Re: [PATCH v5 3/3] perf x86: Exposing an Uncore unit to PMON for Intel Xeon® server platform

From: Greg KH
Date: Thu Feb 13 2020 - 08:08:35 EST


On Thu, Feb 13, 2020 at 03:36:44PM +0300, Sudarikov, Roman wrote:
> On 13.02.2020 1:56, Greg KH wrote:
> > On Wed, Feb 12, 2020 at 03:58:50PM -0500, Liang, Kan wrote:
> > >
> > > On 2/12/2020 12:31 PM, Sudarikov, Roman wrote:
> > > > On 11.02.2020 23:14, Greg KH wrote:
> > > > > On Tue, Feb 11, 2020 at 02:59:21PM -0500, Liang, Kan wrote:
> > > > > > On 2/11/2020 1:57 PM, Greg KH wrote:
> > > > > > > On Tue, Feb 11, 2020 at 10:42:00AM -0800, Andi Kleen wrote:
> > > > > > > > On Tue, Feb 11, 2020 at 09:15:44AM -0800, Greg KH wrote:
> > > > > > > > > On Tue, Feb 11, 2020 at 07:15:49PM +0300,
> > > > > > > > > roman.sudarikov@xxxxxxxxxxxxxxx wrote:
> > > > > > > > > > +static ssize_t skx_iio_mapping_show(struct device *dev,
> > > > > > > > > > +                struct device_attribute *attr, char *buf)
> > > > > > > > > > +{
> > > > > > > > > > +    struct pmu *pmu = dev_get_drvdata(dev);
> > > > > > > > > > +    struct intel_uncore_pmu *uncore_pmu =
> > > > > > > > > > +        container_of(pmu, struct intel_uncore_pmu, pmu);
> > > > > > > > > > +
> > > > > > > > > > +    struct dev_ext_attribute *ea =
> > > > > > > > > > +        container_of(attr, struct dev_ext_attribute, attr);
> > > > > > > > > > +    long die = (long)ea->var;
> > > > > > > > > > +
> > > > > > > > > > +    return sprintf(buf, "0000:%02x\n",
> > > > > > > > > > skx_iio_stack(uncore_pmu, die));
> > > > > > > > > If "0000:" is always the "prefix" of the output of
> > > > > > > > > this file, why have
> > > > > > > > > it at all as you always know it is there?
> > > > > > I think Roman only test with BIOS configured as single-segment.
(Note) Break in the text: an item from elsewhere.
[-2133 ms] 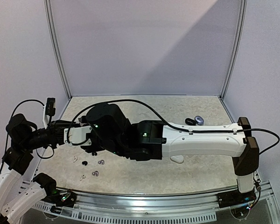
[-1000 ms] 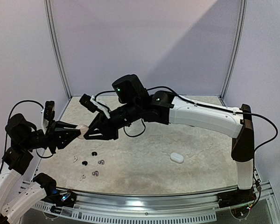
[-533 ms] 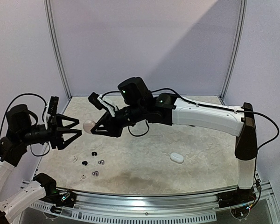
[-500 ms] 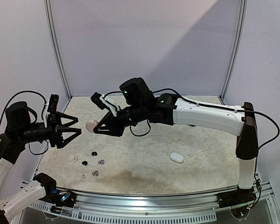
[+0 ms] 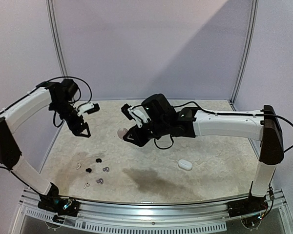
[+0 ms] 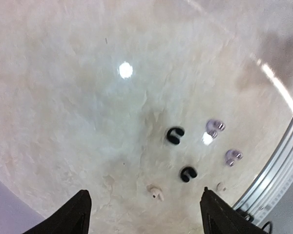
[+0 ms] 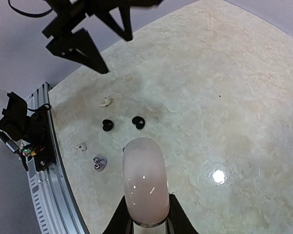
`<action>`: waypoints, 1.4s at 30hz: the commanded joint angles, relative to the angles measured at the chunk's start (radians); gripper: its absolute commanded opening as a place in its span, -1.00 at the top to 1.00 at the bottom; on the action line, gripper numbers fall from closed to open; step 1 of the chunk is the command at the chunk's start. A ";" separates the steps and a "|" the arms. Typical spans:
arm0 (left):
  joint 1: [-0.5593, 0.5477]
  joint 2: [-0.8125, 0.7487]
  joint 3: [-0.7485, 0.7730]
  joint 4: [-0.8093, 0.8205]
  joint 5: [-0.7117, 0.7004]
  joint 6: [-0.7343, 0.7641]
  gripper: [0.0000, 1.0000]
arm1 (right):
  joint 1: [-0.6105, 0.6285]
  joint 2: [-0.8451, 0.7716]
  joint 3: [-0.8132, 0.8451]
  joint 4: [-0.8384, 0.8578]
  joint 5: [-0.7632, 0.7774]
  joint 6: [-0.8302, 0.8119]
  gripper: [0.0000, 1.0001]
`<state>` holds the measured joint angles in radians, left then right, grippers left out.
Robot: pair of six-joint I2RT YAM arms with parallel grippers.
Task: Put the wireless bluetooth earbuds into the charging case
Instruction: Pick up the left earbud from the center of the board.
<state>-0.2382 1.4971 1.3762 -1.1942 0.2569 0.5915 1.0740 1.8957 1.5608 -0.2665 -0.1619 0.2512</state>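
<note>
My right gripper hangs over the middle of the table, shut on a pale pink, pebble-shaped charging case that sticks out past the fingertips; the case fills the lower middle of the right wrist view. The wireless bluetooth earbuds lie loose at the front left: black ones, lavender ones and white ones. My left gripper hovers open and empty above the table's left side, apart from the case. Below it I see black, lavender and white buds.
A second, white case lies shut on the table at the right front. The metal front rail runs along the near edge, close to the buds. Frame posts stand at the back corners.
The left gripper let go of the pink case, opened wide and swung up and back to the left. The right gripper kept the case and drifted right.
</note>
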 commanded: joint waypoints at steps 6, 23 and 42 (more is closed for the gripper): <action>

So he
> > > > > > hard-code the segment# here.
> > > > > >
> > > > > > I'm not sure if Roman can do some test with multiple-segment
> > > > > > BIOS. If not, I
> > > > > > think we should at least print a warning here.
> > > > > >
> > > > > > > > > What is ever going to cause that to change?
> > > > > > > > I think it's just to make it a complete PCI address.
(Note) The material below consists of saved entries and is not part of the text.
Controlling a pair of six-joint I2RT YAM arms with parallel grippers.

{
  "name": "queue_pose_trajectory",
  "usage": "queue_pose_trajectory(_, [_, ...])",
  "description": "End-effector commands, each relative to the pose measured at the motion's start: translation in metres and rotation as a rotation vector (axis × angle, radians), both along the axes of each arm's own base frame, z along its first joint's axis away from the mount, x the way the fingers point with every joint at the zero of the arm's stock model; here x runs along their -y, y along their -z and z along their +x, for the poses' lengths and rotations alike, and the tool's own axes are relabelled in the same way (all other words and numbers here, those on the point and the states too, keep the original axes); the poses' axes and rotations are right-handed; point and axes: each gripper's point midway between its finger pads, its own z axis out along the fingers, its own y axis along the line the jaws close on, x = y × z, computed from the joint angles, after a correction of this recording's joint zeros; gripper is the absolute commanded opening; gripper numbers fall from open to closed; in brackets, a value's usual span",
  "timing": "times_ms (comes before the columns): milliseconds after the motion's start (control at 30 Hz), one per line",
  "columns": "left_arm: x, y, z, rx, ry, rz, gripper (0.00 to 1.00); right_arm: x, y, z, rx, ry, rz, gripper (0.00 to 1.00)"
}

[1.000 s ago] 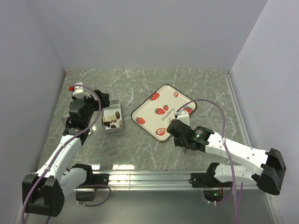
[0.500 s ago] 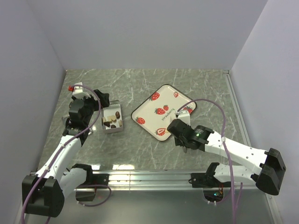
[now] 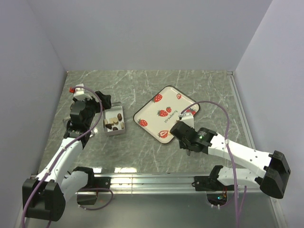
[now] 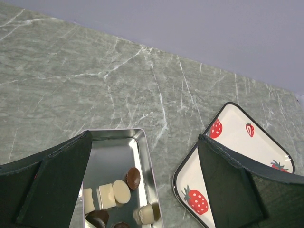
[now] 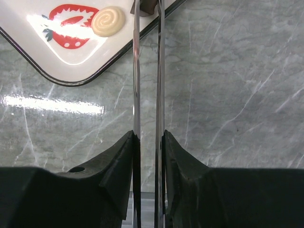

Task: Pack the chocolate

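The move turns on the gap between the right gripper (image 3: 182,127) and the tin (image 4: 114,152). This gripper hangs over the near corner of the strawberry tray (image 3: 171,103), and the tin lies well to its left across the bench (image 3: 142,156), with the tray's left corner between them. The tin's long axis runs away from the arm bases. The left gripper (image 4: 143,140) is much the nearer, poised just above the tin with its jaws spread wide and nothing in them. The right wrist view shows what the overhead view is too coarse to show: the thin blades are drawn almost together, and a dark piece (image 5: 144,6) sits between their tips, apparently pinched, at the tray's rim. A cream swirl piece (image 5: 108,21) rests just to the left on a printed strawberry. The left wrist view shows the packed chocolate (image 4: 121,192), dark and cream, gathered at the tin's near end.
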Motion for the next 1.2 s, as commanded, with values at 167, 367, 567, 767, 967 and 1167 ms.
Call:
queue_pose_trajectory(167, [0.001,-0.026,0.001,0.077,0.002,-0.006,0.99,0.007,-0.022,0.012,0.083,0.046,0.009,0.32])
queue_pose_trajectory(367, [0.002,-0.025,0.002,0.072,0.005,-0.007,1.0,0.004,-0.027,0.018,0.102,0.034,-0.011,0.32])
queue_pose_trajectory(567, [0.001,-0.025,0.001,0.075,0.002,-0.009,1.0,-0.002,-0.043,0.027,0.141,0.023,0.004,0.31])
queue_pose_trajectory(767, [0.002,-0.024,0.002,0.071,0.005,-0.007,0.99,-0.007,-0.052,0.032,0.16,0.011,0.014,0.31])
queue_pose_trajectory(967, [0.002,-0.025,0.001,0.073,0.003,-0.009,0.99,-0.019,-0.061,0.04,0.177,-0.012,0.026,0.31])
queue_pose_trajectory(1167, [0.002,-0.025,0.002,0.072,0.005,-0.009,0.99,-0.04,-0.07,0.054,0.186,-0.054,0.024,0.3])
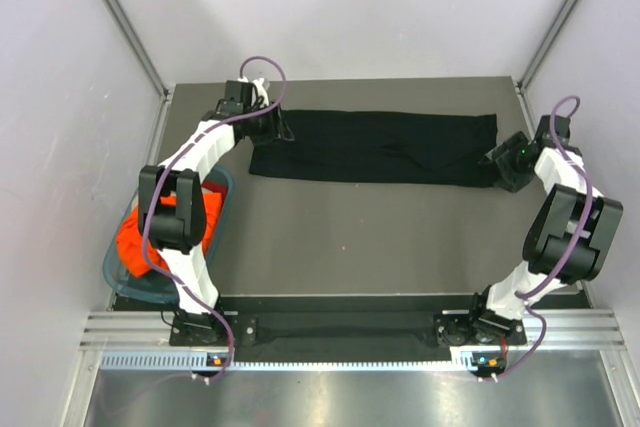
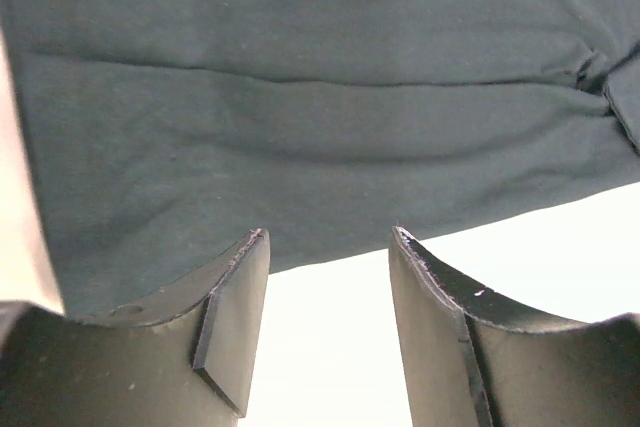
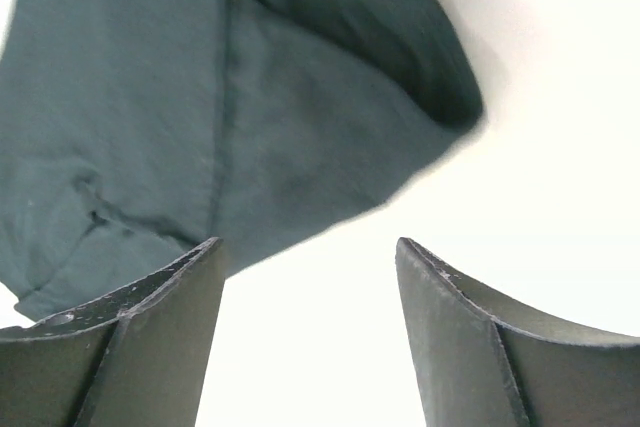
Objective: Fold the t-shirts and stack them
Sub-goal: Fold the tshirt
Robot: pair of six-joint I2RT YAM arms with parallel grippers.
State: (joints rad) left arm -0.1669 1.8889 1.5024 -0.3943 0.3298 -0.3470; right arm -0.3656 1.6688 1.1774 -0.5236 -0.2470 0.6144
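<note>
Left pincer (image 2: pixel 330 234): jaws are standing apart, gripping nothing, hovering at the near edge of the black t-shirt (image 2: pixel 300 117).
Right pincer (image 3: pixel 308 244): jaws are standing apart too, bare surface (image 3: pixel 540 97) showing between them, shirt corner lying just ahead and to the left.
Basket (image 1: pixel 112 269): teal, sitting behind and outboard of the left pincer, holding the bunched orange t-shirt (image 1: pixel 130 242).
Long axis: black t-shirt is lying flat as a long band, running sideways from one pincer to the other.
</note>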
> > > > > > > Is that what this really is?  If so, it's not a "complete" pci address,
> > > > > > > is it?  If it is, use the real pci address please.
> > > > > > I think we don't need a complete PCI address here. The attr is
> > > > > > to disclose
> > > > > > the mapping information between die and PCI BUS. Segment:BUS
> > > > > > should be good
> > > > > > enough.
> > > > > "good enough" for today, but note that you can not change the format of
> > > > > the data in the file in the future, you would have to create a new file.
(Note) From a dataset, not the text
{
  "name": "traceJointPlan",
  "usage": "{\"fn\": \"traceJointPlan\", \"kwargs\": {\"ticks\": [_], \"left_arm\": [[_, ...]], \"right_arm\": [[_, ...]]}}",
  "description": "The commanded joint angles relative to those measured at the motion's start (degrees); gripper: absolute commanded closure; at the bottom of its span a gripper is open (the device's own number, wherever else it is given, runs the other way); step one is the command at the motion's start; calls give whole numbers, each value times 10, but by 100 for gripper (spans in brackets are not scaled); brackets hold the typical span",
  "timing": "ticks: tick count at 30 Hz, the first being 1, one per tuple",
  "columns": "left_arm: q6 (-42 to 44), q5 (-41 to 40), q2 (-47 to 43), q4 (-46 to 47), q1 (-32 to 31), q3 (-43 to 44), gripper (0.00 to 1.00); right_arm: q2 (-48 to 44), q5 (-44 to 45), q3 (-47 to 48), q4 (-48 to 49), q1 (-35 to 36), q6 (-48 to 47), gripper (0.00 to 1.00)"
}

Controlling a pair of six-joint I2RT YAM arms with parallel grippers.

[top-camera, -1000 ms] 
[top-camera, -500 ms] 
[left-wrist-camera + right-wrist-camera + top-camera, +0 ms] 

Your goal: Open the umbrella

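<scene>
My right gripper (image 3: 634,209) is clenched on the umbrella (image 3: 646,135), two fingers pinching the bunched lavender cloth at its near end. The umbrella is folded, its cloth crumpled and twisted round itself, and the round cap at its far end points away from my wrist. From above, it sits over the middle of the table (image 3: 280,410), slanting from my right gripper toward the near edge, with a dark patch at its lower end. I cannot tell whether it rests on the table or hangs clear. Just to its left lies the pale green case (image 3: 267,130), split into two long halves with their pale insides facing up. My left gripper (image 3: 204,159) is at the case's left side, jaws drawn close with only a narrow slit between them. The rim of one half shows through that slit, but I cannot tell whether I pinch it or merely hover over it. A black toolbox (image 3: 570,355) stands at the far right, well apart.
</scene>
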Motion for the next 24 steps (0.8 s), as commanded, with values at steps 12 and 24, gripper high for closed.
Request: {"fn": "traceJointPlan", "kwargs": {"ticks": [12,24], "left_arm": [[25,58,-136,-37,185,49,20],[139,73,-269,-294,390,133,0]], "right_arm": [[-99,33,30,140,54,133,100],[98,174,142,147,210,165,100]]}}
> > > > > So I suggest at least try to future-proof it as much as possible if you
> > > > > _know_ this could change.
> > > > >
> > > > > Just use the full pci address, there's no reason not to, otherwise it's
> > > > > just confusing.
> > > > >
> > > > > thanks,
> > > > >
> > > > > greg k-h
> > > > Hi Greg,
> > > >
> > > > Yes, the "Segment:Bus" pair is enough to distinguish between different
> > > > Root ports.
> > > I think Greg suggests us to use full PCI address here.
> > >
> > > Hi Greg,
> > >
> > > There may be several devices are connected to IIO stack. There is no full
> > > PCI address for IIO stack.
> > Please define "full" for me. Please please don't tell me you are just
> > using a truncated version of the PCI address. I thought we got rid of
> > all of that nonsense 10 years ago...
> >
> > > I don't think we can list all of devices in the same IIO stack with full PCI
> > > address here either. It's not necessary, and only increase maintenance
> > > overhead.
> > Then what exactly _IS_ this number, if not the PCI address?
> >
> > Something made up to look almost like a PCI address, but not quite?
> > Somethine else?
> >
> > > I think we may have two options here.
> > >
> > > Option 1: Roman's proposal.The format of the file is "Segment:Bus". For the
> > > future I can see, the format doesn't need to be changed.
> > > E.g. $ls /sys/devices/uncore_<type>_<pmu_idx>/die0
> > > $0000:7f
> > Again, fake PCI address?
> Hi Greg,
>
> Actually, there are two reasons why we've chosen the "Segment:Root Bus"
> notion to
> represent Root port to IO PMU mapping:
> 1. it meets feature requirements to uniquely identify each Root Port on the
> system
> 2. that notion - "Segment:Root Bus" - is already used by the kernel to
> represent
> Root ports is sysfs; see commit 37d6a0a6f4700 and example below taken for
> Intel Xeon V5 (Skylake Server):
>
> # ls /sys/devices/ | grep pci
> pci0000:00
> pci0000:17
> pci0000:3a
> pci0000:5d
> pci0000:80
> pci0000:85
> pci0000:ae
> pci0000:d7
>
> Having full conventional PCI address in the form of
> "Segment:Bus:Device.Function"
> is just not required to distinguish one Root Bus from the other.
> But if there is any other agreement regarding the way how PCI Root ports are
> supposed to show up in the sysfs then please let us know.

Ok, if you all are set on this, and feel like it will work properly for
the next few years without needing to be changed, I can live with it.
Thanks for the explanations.

greg k-h